#### Available data
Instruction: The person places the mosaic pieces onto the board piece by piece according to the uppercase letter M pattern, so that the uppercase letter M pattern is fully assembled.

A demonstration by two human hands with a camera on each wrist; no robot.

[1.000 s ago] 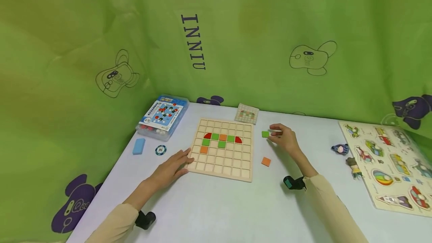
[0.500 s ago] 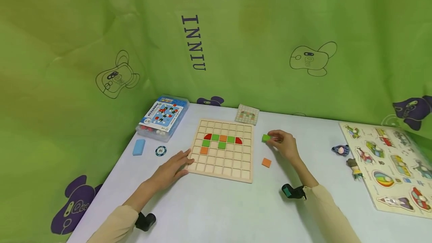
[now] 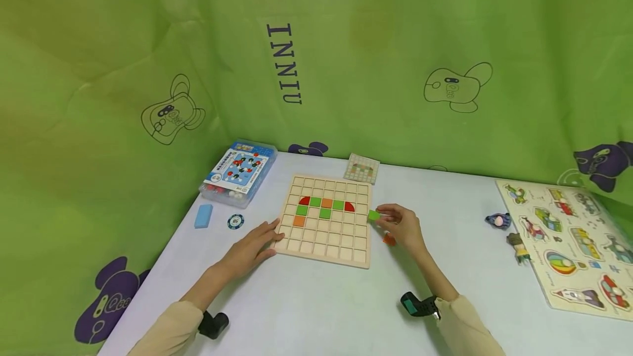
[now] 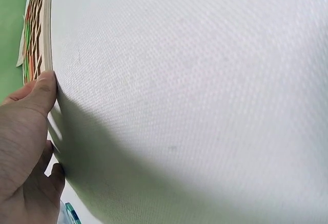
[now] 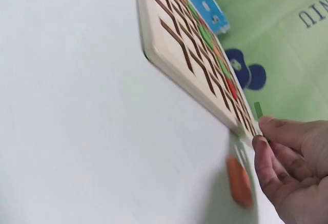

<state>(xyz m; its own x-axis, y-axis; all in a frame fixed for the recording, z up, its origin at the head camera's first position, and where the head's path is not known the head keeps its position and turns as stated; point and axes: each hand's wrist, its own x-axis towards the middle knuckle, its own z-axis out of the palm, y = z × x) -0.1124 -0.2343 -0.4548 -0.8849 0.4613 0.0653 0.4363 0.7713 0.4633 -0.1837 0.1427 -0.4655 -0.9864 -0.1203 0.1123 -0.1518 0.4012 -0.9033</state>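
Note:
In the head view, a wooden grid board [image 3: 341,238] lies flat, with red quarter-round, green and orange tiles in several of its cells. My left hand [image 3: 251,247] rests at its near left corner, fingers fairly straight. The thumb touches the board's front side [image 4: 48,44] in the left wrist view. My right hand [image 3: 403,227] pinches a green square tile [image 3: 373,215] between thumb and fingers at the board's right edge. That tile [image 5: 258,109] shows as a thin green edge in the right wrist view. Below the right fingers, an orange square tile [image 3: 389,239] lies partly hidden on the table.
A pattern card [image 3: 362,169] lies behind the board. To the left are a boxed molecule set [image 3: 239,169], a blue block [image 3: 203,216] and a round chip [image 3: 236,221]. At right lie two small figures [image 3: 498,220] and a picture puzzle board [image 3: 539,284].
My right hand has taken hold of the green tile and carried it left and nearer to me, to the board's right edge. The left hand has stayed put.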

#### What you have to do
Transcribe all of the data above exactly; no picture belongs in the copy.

#### Your response
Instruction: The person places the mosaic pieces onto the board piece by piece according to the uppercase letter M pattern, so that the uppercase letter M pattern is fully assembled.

A demonstration by two human hands with a camera on each wrist; no robot.

[1.000 s ago] 
[0.500 s ago] 
[now] 
[now] 
[now] 

<state>(xyz m; its own x-axis, y-axis; all in a frame fixed for the recording, z up, its origin at the head camera's first position, and where the head's path is not known the head keeps its position and turns as stated; point and axes: each hand's wrist, its own x-axis towards the middle knuckle, its own z-axis out of the palm, y = z × x) -0.1124 -0.2343 -0.4548 -0.8849 0.4613 0.0653 0.4363 0.7713 0.4633 -0.1837 0.1427 -0.4655 -0.9864 -0.1203 0.1123 -0.1518 0.4012 -0.9033</state>
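Note:
In the head view, a wooden grid board [image 3: 341,238] lies flat, with red quarter-round, green and orange tiles in several of its cells. My left hand [image 3: 251,247] rests at its near left corner, fingers fairly straight. The thumb touches the board's front side [image 4: 48,44] in the left wrist view. My right hand [image 3: 403,227] pinches a green square tile [image 3: 373,215] between thumb and fingers at the board's right edge. That tile [image 5: 258,109] shows as a thin green edge in the right wrist view. Below the right fingers, an orange square tile [image 3: 389,239] lies partly hidden on the table.
A pattern card [image 3: 362,169] lies behind the board. To the left are a boxed molecule set [image 3: 239,169], a blue block [image 3: 203,216] and a round chip [image 3: 236,221]. At right lie two small figures [image 3: 498,220] and a picture puzzle board [image 3: 539,284].
My right hand has taken hold of the green tile and carried it left and nearer to me, to the board's right edge. The left hand has stayed put.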

The answer has now been finished.